Examples abound in the production department. Machines that insert advertising flyers into newspapers have received about $125,000 worth of maintenance and upgrades to make the process faster and more precise. Long-overdue maintenance was performed on the $15 million press that was installed in 1997 and four huge air compressors that supply power for many of the production operations are being overhauled.
“They were absolutely falling apart, creating downtime and delays,” Shitut said.
One major equipment upgrade wasn’t critically necessary but it is already improving quality and efficiency. The Times Leader this week fully converted to “computer to plate” technology that eliminates a time and materials consuming step in the production process.
Previously, completed newspaper pages were printed as negatives – supersized versions of a photo negative.

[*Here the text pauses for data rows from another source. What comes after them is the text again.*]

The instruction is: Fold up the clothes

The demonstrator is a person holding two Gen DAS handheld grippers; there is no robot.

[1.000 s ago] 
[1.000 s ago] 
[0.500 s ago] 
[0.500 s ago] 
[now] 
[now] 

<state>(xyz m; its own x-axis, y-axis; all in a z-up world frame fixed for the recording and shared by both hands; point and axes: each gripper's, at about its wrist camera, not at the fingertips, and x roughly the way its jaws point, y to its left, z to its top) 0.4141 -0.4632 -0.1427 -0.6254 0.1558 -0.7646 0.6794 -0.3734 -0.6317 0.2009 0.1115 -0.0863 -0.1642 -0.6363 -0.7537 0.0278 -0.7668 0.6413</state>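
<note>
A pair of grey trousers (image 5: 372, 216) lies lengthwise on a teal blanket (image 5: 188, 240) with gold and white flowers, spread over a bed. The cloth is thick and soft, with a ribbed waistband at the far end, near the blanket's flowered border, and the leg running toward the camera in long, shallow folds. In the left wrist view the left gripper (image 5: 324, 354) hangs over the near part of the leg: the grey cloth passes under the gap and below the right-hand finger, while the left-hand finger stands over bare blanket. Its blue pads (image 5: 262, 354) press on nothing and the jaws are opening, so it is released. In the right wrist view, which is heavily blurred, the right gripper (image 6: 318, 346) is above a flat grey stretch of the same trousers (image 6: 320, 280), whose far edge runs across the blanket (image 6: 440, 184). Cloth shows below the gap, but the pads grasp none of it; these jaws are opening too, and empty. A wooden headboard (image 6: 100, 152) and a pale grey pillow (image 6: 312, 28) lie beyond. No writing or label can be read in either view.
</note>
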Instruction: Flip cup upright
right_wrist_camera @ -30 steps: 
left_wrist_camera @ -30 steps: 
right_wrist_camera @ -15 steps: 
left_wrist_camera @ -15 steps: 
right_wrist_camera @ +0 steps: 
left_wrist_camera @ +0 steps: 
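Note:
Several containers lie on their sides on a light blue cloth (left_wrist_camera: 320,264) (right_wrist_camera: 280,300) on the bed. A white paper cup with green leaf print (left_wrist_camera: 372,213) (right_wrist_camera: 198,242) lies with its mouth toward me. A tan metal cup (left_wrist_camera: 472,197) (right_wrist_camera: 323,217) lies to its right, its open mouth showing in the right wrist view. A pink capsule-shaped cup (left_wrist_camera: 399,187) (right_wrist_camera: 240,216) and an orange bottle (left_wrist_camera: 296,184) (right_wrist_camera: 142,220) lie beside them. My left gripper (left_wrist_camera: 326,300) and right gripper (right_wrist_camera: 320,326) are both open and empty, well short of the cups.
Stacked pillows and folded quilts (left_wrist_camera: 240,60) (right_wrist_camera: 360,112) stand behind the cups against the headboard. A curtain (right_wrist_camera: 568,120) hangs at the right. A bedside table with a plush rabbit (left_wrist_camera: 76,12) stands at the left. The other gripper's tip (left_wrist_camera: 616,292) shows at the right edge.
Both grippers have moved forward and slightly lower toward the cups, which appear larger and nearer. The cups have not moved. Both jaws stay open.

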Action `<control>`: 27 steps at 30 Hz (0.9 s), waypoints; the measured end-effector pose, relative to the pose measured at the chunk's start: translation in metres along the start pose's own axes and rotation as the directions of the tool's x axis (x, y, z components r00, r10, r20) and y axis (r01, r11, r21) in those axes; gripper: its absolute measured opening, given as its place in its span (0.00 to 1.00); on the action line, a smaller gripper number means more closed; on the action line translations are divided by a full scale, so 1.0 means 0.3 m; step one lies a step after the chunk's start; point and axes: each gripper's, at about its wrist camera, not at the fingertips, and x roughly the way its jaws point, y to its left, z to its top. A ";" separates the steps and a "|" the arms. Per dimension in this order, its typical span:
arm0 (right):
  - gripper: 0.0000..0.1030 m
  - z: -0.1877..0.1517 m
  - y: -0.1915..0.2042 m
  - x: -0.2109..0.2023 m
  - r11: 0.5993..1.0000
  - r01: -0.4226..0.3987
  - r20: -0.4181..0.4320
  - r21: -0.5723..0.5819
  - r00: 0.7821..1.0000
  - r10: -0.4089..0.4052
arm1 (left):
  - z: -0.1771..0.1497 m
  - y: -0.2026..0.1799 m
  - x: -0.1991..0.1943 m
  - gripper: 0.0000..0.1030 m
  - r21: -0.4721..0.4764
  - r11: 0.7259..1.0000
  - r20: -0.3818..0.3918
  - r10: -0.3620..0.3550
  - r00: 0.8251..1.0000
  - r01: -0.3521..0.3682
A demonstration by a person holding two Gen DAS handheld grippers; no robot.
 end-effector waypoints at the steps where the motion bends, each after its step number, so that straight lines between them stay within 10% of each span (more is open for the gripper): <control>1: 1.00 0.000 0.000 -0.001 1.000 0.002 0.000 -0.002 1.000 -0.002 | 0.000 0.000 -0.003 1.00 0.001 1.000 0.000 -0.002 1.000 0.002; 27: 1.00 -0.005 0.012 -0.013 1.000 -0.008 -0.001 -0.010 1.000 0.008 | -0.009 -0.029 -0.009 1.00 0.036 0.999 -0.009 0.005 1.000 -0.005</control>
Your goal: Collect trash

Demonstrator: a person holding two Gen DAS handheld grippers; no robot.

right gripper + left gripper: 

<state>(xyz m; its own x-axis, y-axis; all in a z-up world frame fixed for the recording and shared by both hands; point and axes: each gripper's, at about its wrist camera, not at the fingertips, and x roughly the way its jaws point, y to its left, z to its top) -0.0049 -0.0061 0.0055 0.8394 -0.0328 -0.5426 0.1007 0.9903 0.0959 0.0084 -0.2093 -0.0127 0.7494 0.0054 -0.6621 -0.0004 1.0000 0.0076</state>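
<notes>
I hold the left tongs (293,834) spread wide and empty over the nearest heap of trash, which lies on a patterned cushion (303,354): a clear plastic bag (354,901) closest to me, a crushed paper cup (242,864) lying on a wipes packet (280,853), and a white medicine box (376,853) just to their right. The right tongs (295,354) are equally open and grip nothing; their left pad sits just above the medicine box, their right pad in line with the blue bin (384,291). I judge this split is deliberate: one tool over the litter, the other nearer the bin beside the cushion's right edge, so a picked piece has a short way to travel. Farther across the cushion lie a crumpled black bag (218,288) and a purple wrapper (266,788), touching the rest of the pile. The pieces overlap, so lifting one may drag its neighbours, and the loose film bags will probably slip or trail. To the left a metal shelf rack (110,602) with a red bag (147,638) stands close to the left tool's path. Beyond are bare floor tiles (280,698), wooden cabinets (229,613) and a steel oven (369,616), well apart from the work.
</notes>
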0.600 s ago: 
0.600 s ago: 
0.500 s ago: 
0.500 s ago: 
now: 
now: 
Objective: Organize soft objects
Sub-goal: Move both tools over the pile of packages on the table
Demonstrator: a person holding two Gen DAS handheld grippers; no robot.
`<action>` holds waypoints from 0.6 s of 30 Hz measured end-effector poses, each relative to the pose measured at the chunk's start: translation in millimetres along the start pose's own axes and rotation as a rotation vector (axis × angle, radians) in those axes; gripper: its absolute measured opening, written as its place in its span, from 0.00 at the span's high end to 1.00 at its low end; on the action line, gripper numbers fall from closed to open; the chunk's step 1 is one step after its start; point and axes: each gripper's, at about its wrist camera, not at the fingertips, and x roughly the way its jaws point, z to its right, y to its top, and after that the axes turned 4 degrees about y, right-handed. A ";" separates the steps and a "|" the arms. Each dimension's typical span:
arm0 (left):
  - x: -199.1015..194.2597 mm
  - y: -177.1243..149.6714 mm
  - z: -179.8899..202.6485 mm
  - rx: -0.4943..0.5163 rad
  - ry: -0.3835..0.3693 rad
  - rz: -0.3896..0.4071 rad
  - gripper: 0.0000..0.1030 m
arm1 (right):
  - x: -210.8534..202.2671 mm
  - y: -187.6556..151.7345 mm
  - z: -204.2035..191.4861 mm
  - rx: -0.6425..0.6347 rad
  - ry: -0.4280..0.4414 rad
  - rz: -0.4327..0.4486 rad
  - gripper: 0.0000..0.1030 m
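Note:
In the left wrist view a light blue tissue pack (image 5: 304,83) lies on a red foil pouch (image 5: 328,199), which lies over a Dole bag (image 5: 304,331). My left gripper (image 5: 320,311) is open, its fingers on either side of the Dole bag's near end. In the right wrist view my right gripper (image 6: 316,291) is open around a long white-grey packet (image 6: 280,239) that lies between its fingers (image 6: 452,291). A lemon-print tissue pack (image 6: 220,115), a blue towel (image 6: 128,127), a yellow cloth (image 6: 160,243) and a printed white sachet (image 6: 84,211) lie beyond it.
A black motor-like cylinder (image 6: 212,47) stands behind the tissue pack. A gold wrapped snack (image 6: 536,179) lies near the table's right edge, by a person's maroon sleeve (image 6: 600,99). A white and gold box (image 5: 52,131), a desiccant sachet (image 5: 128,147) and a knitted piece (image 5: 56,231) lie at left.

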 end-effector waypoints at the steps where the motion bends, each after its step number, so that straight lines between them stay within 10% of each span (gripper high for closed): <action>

The negatives were then placed on an aluminum printing plate and a high-intensity light burned the image through the clear areas, etching type and photos on the plate.
A black and white page requires only one plate, while a color page requires four. The Times Leader uses about 200,000 plates each year
Now, once a page is completed in the editorial computer system, it is transmitted to new plate makers that use lasers to burn the image directly.
The plate makers are linked to a workflow management system that allows operators to track each plate on its way from the newsroom to the press.
“We can be plating four different jobs at the same time,” said Lorna Borghese, prepress manager.
“It all makes our turnaround faster,” Shitut said. “But most important is the quality” that is obtained because of the precision with which a laser burns the plate. Readers see the difference in sharper color photos and more consistent levels of ink on pages.
The approximately $600,000 system should save about $60,000 yearly in newsprint, because fewer waste copies will be generated at the start of press runs, Shitut said. There also will be labor savings, but he said to what extent hasn’t been determined.
Overall, the plating system should pay for itself in less than three years.
Improvements in production have had a dramatic effect on reliability and productivity. Under Knight Ridder critical equipment “uptime,” when it was being used productively, was 75 to 80 percent, Shitut said, “which is a very bad number.”
Now it is about 97 percent. Efficiency in packaging is up about 30 percent, and deadline performance – which had been in the low 80s – is near 98 percent.
The changes help the Times Leader’s bottom line and provide better and faster service to printing customers, who represent several million dollars in annual revenue.
Buildings’ interiors improved
Employees and visitors to any of the Times Leader’s buildings see the results of a $225,000 commitment to caring for them. Both Times Leader buildings in Wilkes-Barre and the Sunday Dispatch office in Pittston have received a fresh coat of paint inside and new flooring is on the to-do list.
Next on the agenda is a software upgrade in the advertising department that is expected to cost as much as $700,000, Amendola said. Classified and display advertising now are kept on separate systems, one of which is so old the vendor no longer provides service.
Aside from being faster and providing superior reporting capability, an integrated system will allow advertising representatives to call up a customer’s history of activity in a single report.
Amendola said it might be difficult to pinpoint the resulting savings or increased sales, but there will be substantial benefits.
“The payback is the ability to process orders faster; to get better information about our customers; better tracking of our sales efforts.”
A similar upgrade for the circulation department is planned in 2008.
Inland’s Carlsen thinks the spending is likely a winning bet even as doomsayers predict the demise of newspapers.
“I think most people misunderstand the depth and resiliency of the newspaper industry,” he said. “They’ve absorbed hits from many other media over the years.”
The Internet is the latest competitor, but the Times Leader, like most papers, is embracing the Web as part of an overall strategy to become a center of information.
“Rich bought a newspaper but is building a multimedia company,” Shitut said.